In certain embodiments, a small layer of material is placed between electrical insulator 220 and inner conductor 254 to inhibit copper from migrating into the electrical insulator at higher temperatures. For example, a small layer of nickel (for example, about 0.5 mm of nickel) may be placed between electrical insulator 220 and inner conductor 254.


Jacket 216 is made of a corrosion resistant material such as, but not limited to, 347 stainless steel, 347H stainless steel, 446 stainless steel, or 825 stainless steel. In some embodiments, jacket 216 provides some mechanical strength for insulated conductor 214 at or above the Curie temperature and/or the phase transformation temperature range of ferromagnetic conductor 252. In certain embodiments, jacket 216 is not used to conduct electrical current.


Oil shale formations may have a number of properties that depend on a composition of the hydrocarbons within the formation. Such properties may affect the composition and amount of products that are produced from the oil shale formation during an in situ heat treatment process (for example, an in situ conversion process). Properties of an oil shale formation may be used to determine if and/or how the oil shale formation is to be subjected to the in situ heat treatment process.

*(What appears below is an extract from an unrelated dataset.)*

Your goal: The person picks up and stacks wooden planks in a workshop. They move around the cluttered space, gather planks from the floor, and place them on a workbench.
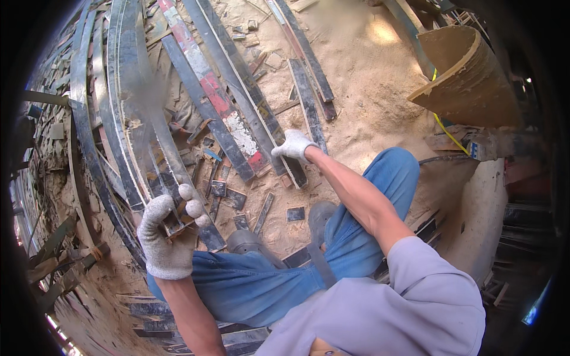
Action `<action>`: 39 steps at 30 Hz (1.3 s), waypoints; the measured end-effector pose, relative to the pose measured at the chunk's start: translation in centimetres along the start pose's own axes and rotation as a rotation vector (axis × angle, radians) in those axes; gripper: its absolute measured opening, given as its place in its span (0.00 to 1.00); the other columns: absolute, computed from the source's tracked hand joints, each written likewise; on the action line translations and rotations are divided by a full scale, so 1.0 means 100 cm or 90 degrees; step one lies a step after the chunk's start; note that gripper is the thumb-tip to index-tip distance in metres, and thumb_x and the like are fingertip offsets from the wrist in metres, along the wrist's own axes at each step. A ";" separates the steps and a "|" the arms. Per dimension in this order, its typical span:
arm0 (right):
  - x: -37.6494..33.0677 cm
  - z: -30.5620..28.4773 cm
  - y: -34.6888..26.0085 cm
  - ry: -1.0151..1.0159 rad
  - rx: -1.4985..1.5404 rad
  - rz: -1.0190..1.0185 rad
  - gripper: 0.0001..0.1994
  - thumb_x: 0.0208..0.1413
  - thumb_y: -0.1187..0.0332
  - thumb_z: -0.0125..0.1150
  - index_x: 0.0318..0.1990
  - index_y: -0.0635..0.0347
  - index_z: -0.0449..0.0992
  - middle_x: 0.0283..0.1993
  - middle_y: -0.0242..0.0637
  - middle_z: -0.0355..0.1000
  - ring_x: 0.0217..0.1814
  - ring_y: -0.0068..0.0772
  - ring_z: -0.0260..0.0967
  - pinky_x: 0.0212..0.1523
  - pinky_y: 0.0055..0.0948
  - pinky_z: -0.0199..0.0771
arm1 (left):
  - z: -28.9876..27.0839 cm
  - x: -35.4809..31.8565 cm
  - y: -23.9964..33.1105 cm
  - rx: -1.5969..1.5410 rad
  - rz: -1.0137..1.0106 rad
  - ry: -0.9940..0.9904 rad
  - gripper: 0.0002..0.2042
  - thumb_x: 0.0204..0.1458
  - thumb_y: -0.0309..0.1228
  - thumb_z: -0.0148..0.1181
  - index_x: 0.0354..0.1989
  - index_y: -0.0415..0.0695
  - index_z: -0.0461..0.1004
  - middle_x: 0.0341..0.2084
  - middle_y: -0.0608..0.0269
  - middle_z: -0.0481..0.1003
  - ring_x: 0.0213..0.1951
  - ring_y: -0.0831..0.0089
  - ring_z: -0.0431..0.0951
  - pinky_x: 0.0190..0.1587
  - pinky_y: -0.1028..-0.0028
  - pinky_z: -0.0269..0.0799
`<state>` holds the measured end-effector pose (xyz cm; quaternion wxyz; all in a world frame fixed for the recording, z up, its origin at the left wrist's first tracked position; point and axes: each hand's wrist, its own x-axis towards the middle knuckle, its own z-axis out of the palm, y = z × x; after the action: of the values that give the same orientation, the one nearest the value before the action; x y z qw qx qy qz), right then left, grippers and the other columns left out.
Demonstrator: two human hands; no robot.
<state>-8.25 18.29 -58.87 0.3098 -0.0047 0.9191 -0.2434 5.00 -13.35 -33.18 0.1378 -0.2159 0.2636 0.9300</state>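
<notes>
1) Both gloved hands on wood, so apparently mid-handling rather than finished: left hand point(161, 238) at the lower left of the frame, right hand point(294, 146) near the centre
2) Left hand curled, with bent fingers round a wood-edged piece point(181, 229); cannot tell what kind of piece, with so much of it covered by the glove
3) Right hand clasped over the edge of a long dark board point(248, 82), close to its lower end; slanting from the top of the frame to just below centre
4) Done, judging by the layout: several long boards point(126, 53) roughly lengthwise across the upper left of the frame, beside one red-and-white painted board point(217, 98)
5) Left over, seemingly: loose narrow strips point(264, 212) scattered on the sawdust-covered ground point(368, 77) at mid-frame; overall progress hard to judge from one view
6) Counted: two hands, one painted board, one short dark board point(307, 104) just above the right hand, at least four small dark offcuts point(295, 214) below centre
7) Counted at the upper right: one curved tan sheet point(469, 98), one yellow strap point(449, 132) partly hidden by it
8) Too jumbled to count: broken wood point(56, 132) at the far left of the frame
</notes>
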 end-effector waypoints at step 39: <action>-0.012 0.005 -0.026 -0.166 0.694 -0.032 0.23 0.47 0.59 0.78 0.47 0.60 0.79 0.30 0.31 0.76 0.25 0.25 0.72 0.28 0.25 0.75 | -0.008 0.015 -0.015 0.152 -0.017 0.157 0.10 0.55 0.25 0.63 0.42 0.32 0.80 0.33 0.52 0.81 0.35 0.62 0.84 0.42 0.58 0.85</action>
<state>-7.40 15.91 -57.38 0.3725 0.1044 0.6140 -0.6880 4.50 -12.37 -35.17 0.1413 -0.3137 0.3844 0.8567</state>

Kerogen is composed of organic matter that has been transformed due to a maturation process. The maturation process for kerogen may include two stages: a biochemical stage and a geochemical stage. The biochemical stage typically involves degradation of organic material by aerobic and/or anaerobic organisms. The geochemical stage typically involves conversion of organic matter due to temperature changes and significant pressures. During maturation, oil and gas may be produced as the organic matter of the kerogen is transformed. Kerogen may be classified into four distinct groups: Type I, Type II, Type III, and Type IV. Classification of kerogen type may depend upon precursor materials of the kerogen. The precursor materials transform over time into macerals. Macerals are microscopic structures that have different structures and properties depending on the precursor materials from which they are derived.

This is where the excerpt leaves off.